# new tank stocking question



## musikgrrl (Jul 18, 2009)

hey all

ive just completed my fishless cycling - all my levels have been optimal and steady for about 3-4 days now. Ive got a mixture or artificial and real plants, and everything seems dandy so far. The tank is 10 gallons. I wanted to see what yall thought about my stocking thoughts.
I wanted something a little hardy, but still pretty and interesting to look at.

6 guppys
3 mollys
1 chinese algae eater
1 *baby* angel (this will become bigger im sure?)

i know these are all community fish...but will they be too much for the tank?

any imput you could give me would be great.

thanks!


----------



## Guest (Jul 26, 2009)

Hey Muski,

i would say apart from the angels u are good to go. am not sure about the CAE as well. never kept them to comment.

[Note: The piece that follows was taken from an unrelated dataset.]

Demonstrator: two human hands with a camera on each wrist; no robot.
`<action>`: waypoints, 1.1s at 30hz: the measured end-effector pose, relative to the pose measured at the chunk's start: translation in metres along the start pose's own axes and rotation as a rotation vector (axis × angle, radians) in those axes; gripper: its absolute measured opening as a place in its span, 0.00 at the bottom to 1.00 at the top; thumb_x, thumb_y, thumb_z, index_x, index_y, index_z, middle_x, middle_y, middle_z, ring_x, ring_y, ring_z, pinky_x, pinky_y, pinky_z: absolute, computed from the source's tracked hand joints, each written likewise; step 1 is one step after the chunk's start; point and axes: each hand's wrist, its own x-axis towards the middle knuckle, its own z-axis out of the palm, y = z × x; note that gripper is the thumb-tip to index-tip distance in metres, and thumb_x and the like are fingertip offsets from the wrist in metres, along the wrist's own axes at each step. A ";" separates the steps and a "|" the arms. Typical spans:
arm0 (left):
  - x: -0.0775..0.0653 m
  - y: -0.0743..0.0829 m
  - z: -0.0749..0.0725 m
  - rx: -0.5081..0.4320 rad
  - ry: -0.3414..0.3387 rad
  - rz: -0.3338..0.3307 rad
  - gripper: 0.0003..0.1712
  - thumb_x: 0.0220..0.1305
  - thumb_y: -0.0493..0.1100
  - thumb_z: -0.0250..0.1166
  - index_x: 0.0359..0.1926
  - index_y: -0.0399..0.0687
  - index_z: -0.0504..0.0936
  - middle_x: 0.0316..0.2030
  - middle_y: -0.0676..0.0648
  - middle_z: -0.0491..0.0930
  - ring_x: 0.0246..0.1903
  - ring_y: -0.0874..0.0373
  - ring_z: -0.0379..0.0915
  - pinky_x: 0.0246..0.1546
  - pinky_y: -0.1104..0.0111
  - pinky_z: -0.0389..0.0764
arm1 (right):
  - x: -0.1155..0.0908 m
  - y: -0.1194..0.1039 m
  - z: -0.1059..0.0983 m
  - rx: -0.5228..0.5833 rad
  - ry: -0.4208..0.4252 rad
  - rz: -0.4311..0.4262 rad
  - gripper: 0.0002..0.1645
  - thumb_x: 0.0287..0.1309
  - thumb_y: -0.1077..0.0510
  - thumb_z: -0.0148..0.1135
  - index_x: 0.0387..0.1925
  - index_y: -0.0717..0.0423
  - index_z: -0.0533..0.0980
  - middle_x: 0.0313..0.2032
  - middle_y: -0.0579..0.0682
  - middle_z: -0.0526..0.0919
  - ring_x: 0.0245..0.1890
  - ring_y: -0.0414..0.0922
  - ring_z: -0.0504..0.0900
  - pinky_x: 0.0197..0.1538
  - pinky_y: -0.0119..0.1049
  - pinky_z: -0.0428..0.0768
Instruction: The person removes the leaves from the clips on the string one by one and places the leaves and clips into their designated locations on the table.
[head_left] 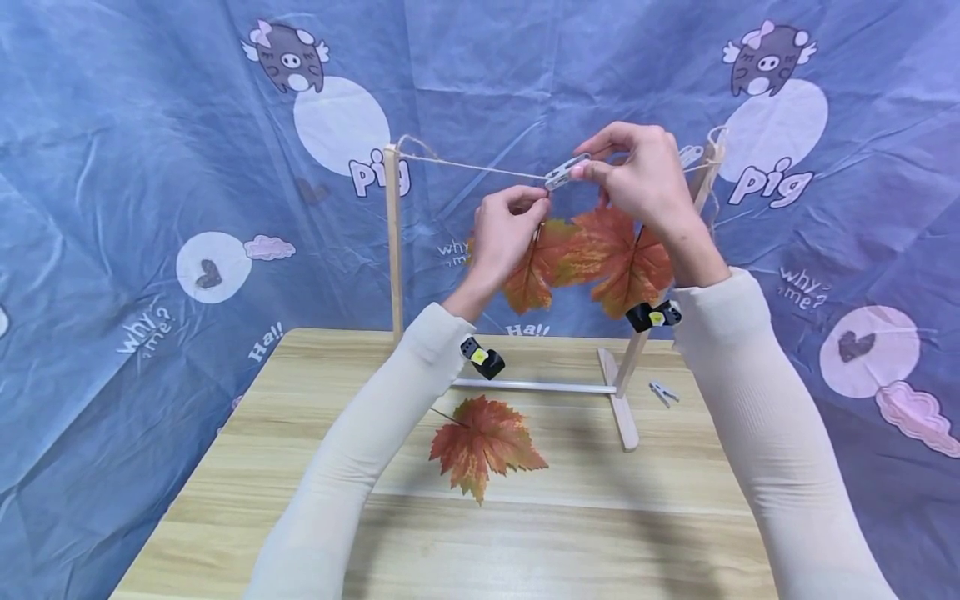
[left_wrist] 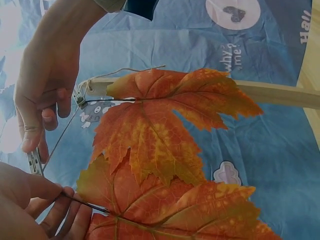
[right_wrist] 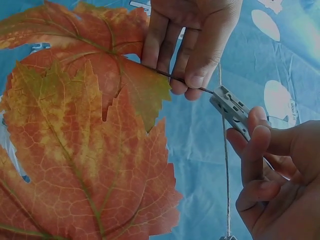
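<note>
My left hand [head_left: 510,229] pinches the dark stem [right_wrist: 175,78] of an orange-red maple leaf [head_left: 531,271], between thumb and fingers. With its thumb and fingers, my right hand [head_left: 647,177] grips a grey clothespin [right_wrist: 232,110] at the twine [head_left: 480,169]. The clothespin's tip meets the end of the stem, and the twine crosses at its jaws in the right wrist view. Another maple leaf [head_left: 628,258] hangs to the right, overlapping the first. A second clothespin [left_wrist: 80,98] holds that leaf's stem on the twine near the right post, partly behind my right hand in the head view.
The twine spans two wooden posts, left [head_left: 395,250] and right [head_left: 705,183], joined low down by a white bar [head_left: 532,386]. On the wooden table [head_left: 570,542] lie a third maple leaf [head_left: 483,442] and, right of the stand's foot [head_left: 621,421], a loose clothespin [head_left: 663,393]. A blue printed cloth [head_left: 187,150] hangs behind.
</note>
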 end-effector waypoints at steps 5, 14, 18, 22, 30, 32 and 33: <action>0.000 -0.001 -0.002 -0.013 -0.002 0.021 0.08 0.72 0.43 0.71 0.47 0.49 0.92 0.37 0.50 0.92 0.34 0.65 0.84 0.33 0.77 0.78 | 0.000 -0.002 0.001 0.017 0.024 -0.002 0.14 0.66 0.54 0.75 0.48 0.59 0.88 0.28 0.28 0.84 0.12 0.38 0.79 0.15 0.27 0.72; -0.001 -0.001 -0.008 -0.036 0.004 0.046 0.07 0.73 0.42 0.70 0.46 0.48 0.92 0.36 0.49 0.91 0.33 0.61 0.85 0.29 0.74 0.81 | 0.000 -0.005 0.001 0.076 0.076 -0.005 0.13 0.67 0.57 0.75 0.48 0.60 0.88 0.28 0.29 0.84 0.12 0.36 0.77 0.15 0.27 0.69; 0.000 -0.001 -0.010 -0.050 0.026 0.071 0.07 0.72 0.40 0.71 0.46 0.44 0.92 0.38 0.46 0.92 0.31 0.61 0.85 0.30 0.75 0.82 | 0.000 -0.006 0.000 0.088 0.107 -0.001 0.13 0.67 0.57 0.74 0.48 0.60 0.88 0.27 0.29 0.84 0.11 0.36 0.77 0.14 0.27 0.67; 0.001 -0.001 -0.013 -0.064 0.038 0.085 0.07 0.71 0.38 0.71 0.46 0.41 0.92 0.38 0.44 0.92 0.30 0.61 0.85 0.29 0.75 0.83 | 0.000 -0.004 0.000 0.093 0.118 0.002 0.13 0.66 0.57 0.75 0.48 0.60 0.88 0.27 0.29 0.84 0.11 0.36 0.77 0.14 0.27 0.67; -0.003 -0.002 -0.021 -0.049 0.025 0.074 0.07 0.72 0.40 0.69 0.46 0.45 0.92 0.38 0.45 0.92 0.33 0.54 0.87 0.30 0.73 0.82 | -0.002 -0.001 -0.001 0.147 0.122 0.016 0.13 0.64 0.56 0.77 0.48 0.57 0.88 0.27 0.29 0.85 0.10 0.36 0.76 0.14 0.27 0.67; -0.004 -0.003 -0.022 -0.051 0.019 0.066 0.07 0.73 0.40 0.69 0.47 0.45 0.92 0.38 0.44 0.92 0.33 0.55 0.87 0.30 0.73 0.82 | -0.003 0.000 -0.002 0.162 0.117 0.029 0.15 0.64 0.56 0.77 0.50 0.57 0.88 0.28 0.30 0.86 0.10 0.35 0.76 0.15 0.26 0.69; -0.004 -0.003 -0.023 -0.052 0.018 0.064 0.07 0.73 0.40 0.69 0.47 0.45 0.92 0.38 0.43 0.91 0.33 0.56 0.87 0.30 0.73 0.82 | -0.004 0.001 -0.002 0.169 0.115 0.035 0.17 0.64 0.56 0.77 0.52 0.57 0.88 0.29 0.30 0.86 0.11 0.34 0.76 0.16 0.26 0.70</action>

if you get a baby angel and keep him in the ten, he might get stunted while growing. they like tall tanks while growin.

thats just my opinion though. the final decision is yours to make.

Cheers!


----------



## musikgrrl (Jul 18, 2009)

thanks! 

do you have a recommendation for something else instead of the angel? we wanted something that would *pop* against the smaller guys?
or will i just have to wait until i get a bigger tank?


----------



## Guest (Jul 26, 2009)

well with that list you are pretty much pushing the stocking. 

i suggest that you scrap the molly and get a nice betta instead of the angel. the molly are boring fish any way, IMO atleast.


----------



## musikgrrl (Jul 18, 2009)

a betta? i thought they had to be kept by themselves due to aggression?
i would love to have a betta in there, i think they are great. i just didnt know they could be mixed with other fish.


----------



## Guest (Jul 26, 2009)

i have kept bettas in the past and i havent had a problem with them and my guppys. my older 75gl stock list consisted of 1 betta, 12 danios, 15 guppy, 10 moly and 2 bronze carps. though i must say he was a puss and would get scared by the danios.

Options:

1: scarp the betta....go for a nice dwarf gourami but hope he is a nice healthy one.....i;ve seen dwarfs die out for no apparent reason or cure.

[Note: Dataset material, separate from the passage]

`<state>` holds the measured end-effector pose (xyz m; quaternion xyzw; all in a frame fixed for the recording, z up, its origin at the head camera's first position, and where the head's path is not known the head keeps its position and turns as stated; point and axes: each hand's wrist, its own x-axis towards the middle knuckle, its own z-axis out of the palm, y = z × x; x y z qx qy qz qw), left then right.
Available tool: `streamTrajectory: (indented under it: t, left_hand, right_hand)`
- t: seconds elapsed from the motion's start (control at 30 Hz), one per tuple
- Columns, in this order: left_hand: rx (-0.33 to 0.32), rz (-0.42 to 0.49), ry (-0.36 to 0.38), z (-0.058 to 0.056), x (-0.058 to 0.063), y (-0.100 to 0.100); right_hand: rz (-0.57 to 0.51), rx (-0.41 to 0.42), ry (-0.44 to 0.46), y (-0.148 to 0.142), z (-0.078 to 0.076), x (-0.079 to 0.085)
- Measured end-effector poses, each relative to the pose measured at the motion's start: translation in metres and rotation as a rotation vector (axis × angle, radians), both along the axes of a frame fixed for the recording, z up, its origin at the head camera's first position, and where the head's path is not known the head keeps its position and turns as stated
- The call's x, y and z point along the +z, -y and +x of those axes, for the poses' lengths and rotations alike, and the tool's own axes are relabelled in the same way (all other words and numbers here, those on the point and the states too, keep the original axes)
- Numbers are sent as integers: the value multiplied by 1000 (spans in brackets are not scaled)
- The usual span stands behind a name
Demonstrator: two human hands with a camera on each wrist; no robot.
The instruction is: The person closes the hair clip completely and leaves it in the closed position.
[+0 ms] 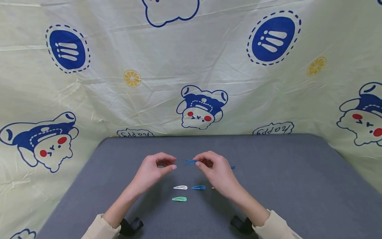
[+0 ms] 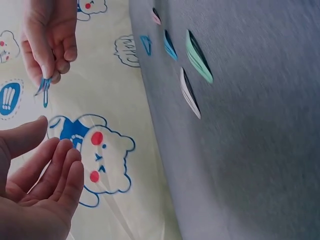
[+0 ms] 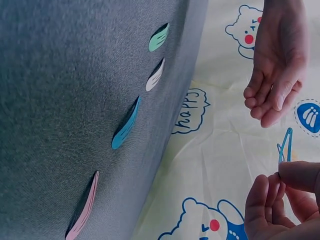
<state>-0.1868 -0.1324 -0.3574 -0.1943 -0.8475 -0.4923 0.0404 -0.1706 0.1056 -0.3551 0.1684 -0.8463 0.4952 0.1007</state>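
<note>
My right hand (image 1: 218, 171) pinches a blue snap hair clip (image 1: 190, 162) between thumb and fingertips, raised above the table. In the right wrist view the clip's two parts (image 3: 285, 144) stand spread apart. My left hand (image 1: 158, 169) faces it from the left with nothing between thumb and fingers, a short gap from the clip. On the table below lie a white hair clip (image 1: 180, 187), a blue hair clip (image 1: 198, 187) and a green hair clip (image 1: 179, 199). A pink hair clip (image 3: 84, 210) is mostly hidden behind my right hand in the head view.
Another blue piece (image 1: 232, 167) lies beyond my right hand, partly covered by it. The grey table (image 1: 298, 186) meets a patterned cloth (image 1: 161, 106) along its far edge. Dark straps (image 1: 131, 227) sit at both wrists.
</note>
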Motion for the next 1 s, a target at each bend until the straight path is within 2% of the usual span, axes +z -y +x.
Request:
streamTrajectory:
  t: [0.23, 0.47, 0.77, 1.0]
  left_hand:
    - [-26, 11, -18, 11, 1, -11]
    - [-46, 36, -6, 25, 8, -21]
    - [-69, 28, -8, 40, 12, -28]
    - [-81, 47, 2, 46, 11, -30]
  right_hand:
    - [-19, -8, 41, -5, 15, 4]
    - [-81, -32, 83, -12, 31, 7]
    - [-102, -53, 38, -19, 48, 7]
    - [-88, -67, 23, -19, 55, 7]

2: if you are willin to forgo the guppys, get some platys and the betta with the CAE.

not all bettas are aggressive, though 2 of them in a 10 will have some serious fighting!


----------



## EdDiE (Jul 25, 2009)

i the same with Zakk i think the tank is to small for a Angel but everything else is good


----------



## Superfly724 (Sep 16, 2007)

I've kept a Betta in a community tank and he did just fine. Betta's are only really aggressive with other bettas and other aggressive fish. If you keep passive fish, the Betta should keep to himself and be fine. Just make sure you keep him away from Tetras. They'll nip his fins and he won't look nearly as good.


----------



## musikgrrl (Jul 18, 2009)

this is sort of embarrasing to ask...but how can i check the size of my tank? i thought it was ten...but my boyfriend (who had the tank originally and didnt use it for years) says he is "pretty sure" its a 20gal.


----------



## Guest (Jul 26, 2009)

nothing to be embarrassed about! 

here you go. scroll down to the bottom of the page, put in the lenght, height and width and you get ur gallonage

http://www.fishlore.com/ConversionCalculator.htm 

oh quick update: instead of all that hassle, keep the molly, add ore more the original 3 brining it up to 4, scrap the guppys, add the betta and keep the CAE. u'll be good if its a 10. 

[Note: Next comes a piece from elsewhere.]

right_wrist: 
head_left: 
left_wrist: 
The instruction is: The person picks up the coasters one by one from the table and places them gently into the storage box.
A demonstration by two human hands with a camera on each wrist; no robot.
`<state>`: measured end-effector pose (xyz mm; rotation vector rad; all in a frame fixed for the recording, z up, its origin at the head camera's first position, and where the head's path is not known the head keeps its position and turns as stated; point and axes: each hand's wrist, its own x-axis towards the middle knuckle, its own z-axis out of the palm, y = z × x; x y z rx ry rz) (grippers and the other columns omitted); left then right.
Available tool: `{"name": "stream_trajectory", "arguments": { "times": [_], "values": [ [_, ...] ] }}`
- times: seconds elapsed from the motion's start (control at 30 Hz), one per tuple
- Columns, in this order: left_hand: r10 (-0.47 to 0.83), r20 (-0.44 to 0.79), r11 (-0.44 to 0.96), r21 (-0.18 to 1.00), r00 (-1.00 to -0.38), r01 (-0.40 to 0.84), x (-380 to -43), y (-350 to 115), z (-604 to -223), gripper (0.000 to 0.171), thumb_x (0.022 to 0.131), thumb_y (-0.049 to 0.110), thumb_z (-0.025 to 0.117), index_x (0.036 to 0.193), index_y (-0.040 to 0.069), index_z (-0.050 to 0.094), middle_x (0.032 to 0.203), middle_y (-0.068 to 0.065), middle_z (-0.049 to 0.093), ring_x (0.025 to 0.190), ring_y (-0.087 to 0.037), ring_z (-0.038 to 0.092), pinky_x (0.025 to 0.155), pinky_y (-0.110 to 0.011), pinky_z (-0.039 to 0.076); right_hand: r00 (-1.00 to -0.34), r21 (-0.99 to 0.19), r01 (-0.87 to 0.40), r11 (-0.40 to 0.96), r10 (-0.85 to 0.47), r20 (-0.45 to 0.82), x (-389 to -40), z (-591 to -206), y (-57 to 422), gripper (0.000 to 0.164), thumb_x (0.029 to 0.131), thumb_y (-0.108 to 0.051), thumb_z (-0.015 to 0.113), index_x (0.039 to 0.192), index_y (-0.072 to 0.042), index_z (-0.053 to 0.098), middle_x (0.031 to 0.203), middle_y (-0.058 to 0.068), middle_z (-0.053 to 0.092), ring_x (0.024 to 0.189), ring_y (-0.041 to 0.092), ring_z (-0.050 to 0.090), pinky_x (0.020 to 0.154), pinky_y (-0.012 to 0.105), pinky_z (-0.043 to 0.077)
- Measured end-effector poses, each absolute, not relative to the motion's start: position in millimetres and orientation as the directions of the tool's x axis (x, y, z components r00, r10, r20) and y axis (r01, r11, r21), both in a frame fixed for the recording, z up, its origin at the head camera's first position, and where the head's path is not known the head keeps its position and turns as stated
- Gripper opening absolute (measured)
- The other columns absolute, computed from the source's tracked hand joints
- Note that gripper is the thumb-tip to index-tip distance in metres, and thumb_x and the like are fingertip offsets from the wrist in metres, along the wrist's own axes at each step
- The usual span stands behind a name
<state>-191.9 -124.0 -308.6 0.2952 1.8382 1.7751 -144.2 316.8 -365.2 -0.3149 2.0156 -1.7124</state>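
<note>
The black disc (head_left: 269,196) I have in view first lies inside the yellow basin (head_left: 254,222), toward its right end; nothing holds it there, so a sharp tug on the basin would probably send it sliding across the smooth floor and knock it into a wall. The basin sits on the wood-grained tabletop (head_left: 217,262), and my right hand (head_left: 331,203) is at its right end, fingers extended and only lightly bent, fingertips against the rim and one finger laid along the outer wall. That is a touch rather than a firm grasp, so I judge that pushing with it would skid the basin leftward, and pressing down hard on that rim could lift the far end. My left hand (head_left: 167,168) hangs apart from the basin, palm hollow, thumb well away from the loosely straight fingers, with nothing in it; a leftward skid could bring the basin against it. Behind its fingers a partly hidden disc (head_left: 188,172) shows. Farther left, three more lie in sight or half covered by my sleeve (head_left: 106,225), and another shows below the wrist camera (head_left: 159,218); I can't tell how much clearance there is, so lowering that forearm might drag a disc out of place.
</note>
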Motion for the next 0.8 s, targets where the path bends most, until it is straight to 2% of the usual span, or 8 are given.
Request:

if its a 20, and has 18inch in height, you can go with your original choice.

sorry for the delay.


----------



## emc7 (Jul 23, 2005)

CAEs are a lie. They're not from China, and they don't eat algae.


----------



## Tallonebball (Apr 6, 2009)

CAE's are horrible fish that will do nothing but terrorize your other fish and grow to around 10 inches long, flying foxes (1) or oto cats (3-6) are a better choice
If your getting guppies and mollies then be aware that both are livebearers so if you get males and females you'll be up to your eyes in babies in no time lol
Bettas are fine with most other fish besides other bettas lol if you put a betta in stay away from barbs (except gold and cherry), bigger gouramis (dwarfs are better as stated), and serape tetras as they will nip at the betta
try to figure out what size your tank is because it will determine the amount and size of fish your allowed to have


----------



## Tallonebball (Apr 6, 2009)

whoops double post lol


----------



## betta0fish (Feb 16, 2009)

chinese algae eaters are aggressive and grow huge, i dont recommend them


----------



## musikgrrl (Jul 18, 2009)

ok. so it turns out i DO have a 20 gallon tank. (19.95gal).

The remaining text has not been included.